**WORK TASK**.
With pictures excluded, copy word for word the lines in the data below from the line containing "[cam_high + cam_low" through the line containing "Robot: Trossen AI".

Saved data entries:
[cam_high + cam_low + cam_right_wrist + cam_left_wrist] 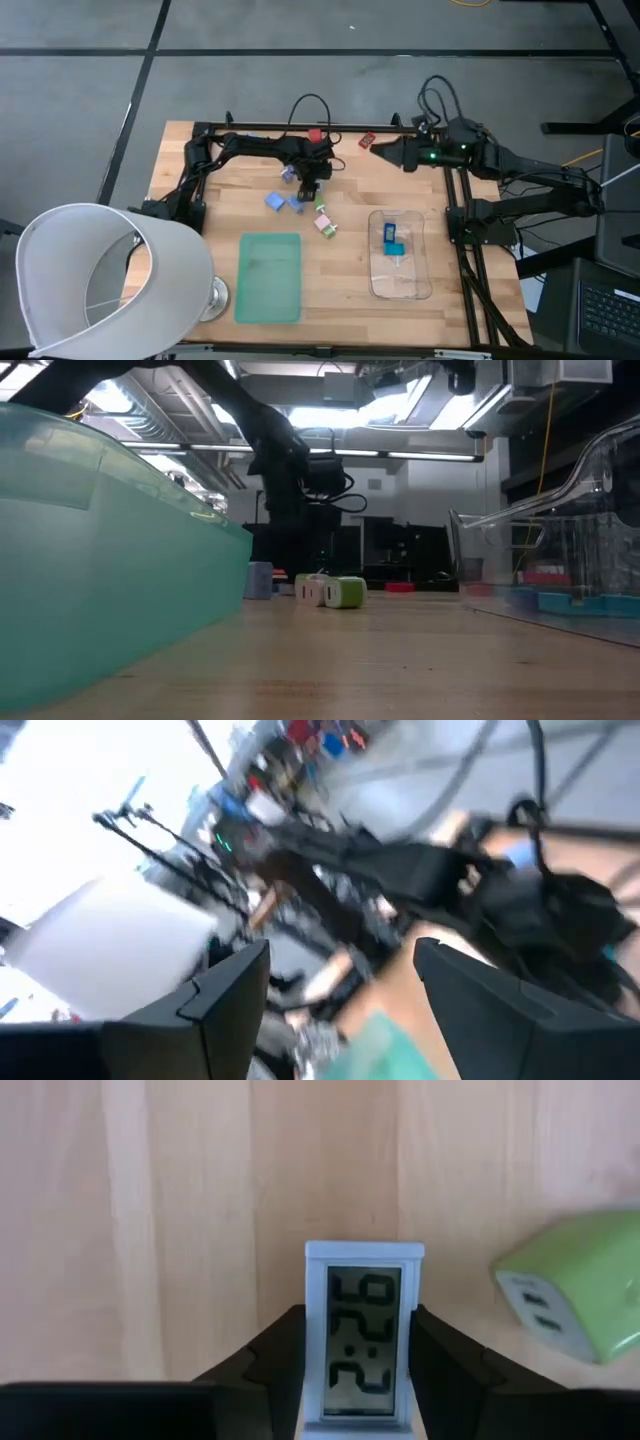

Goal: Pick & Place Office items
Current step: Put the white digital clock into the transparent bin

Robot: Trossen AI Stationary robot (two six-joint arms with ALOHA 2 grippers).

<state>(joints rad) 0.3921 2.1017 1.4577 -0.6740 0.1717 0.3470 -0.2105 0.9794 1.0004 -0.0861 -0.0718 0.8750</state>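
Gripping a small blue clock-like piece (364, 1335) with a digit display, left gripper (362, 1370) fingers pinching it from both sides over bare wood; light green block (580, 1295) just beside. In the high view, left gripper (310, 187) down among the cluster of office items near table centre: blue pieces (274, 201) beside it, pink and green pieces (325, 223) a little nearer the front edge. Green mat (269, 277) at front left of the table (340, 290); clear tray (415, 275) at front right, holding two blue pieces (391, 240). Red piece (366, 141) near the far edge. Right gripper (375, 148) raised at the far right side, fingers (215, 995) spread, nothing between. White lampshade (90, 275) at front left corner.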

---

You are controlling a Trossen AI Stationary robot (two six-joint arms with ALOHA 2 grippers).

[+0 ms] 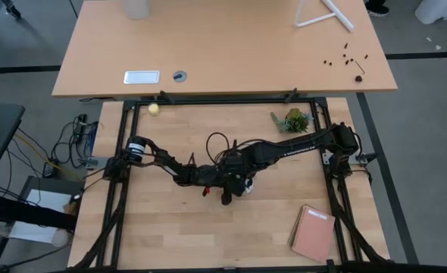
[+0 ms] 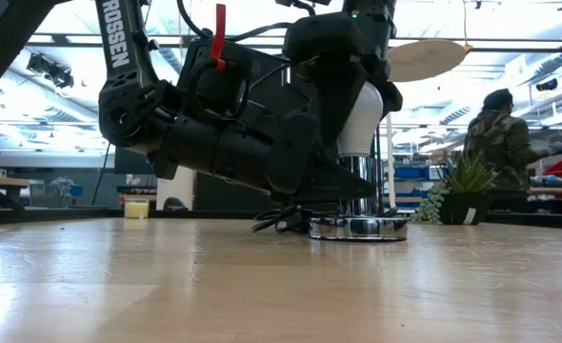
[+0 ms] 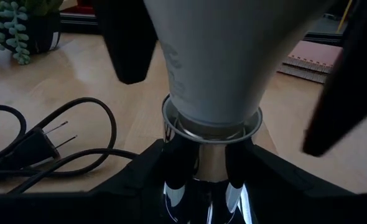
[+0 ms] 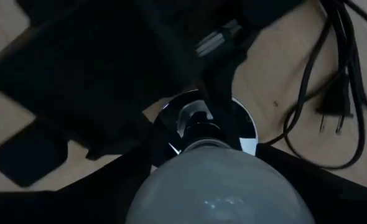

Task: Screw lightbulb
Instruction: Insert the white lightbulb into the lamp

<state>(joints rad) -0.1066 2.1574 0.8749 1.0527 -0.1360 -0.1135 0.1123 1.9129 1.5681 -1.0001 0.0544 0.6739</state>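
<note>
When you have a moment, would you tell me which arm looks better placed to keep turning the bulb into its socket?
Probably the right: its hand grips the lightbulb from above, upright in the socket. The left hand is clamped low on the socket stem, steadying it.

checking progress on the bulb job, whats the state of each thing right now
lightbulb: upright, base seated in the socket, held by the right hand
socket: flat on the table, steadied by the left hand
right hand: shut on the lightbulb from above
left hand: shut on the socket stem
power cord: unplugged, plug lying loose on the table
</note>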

**REPLY TO THE TASK**.
[cam_high + cam_low + cam_right_wrist + cam_left_wrist] 

Goal: Pick & Place Office items
Current step: Put the white digital clock into the transparent bin

Robot: Trossen AI Stationary robot (two six-joint arms with ALOHA 2 grippers).

No part of the exercise is left unanswered.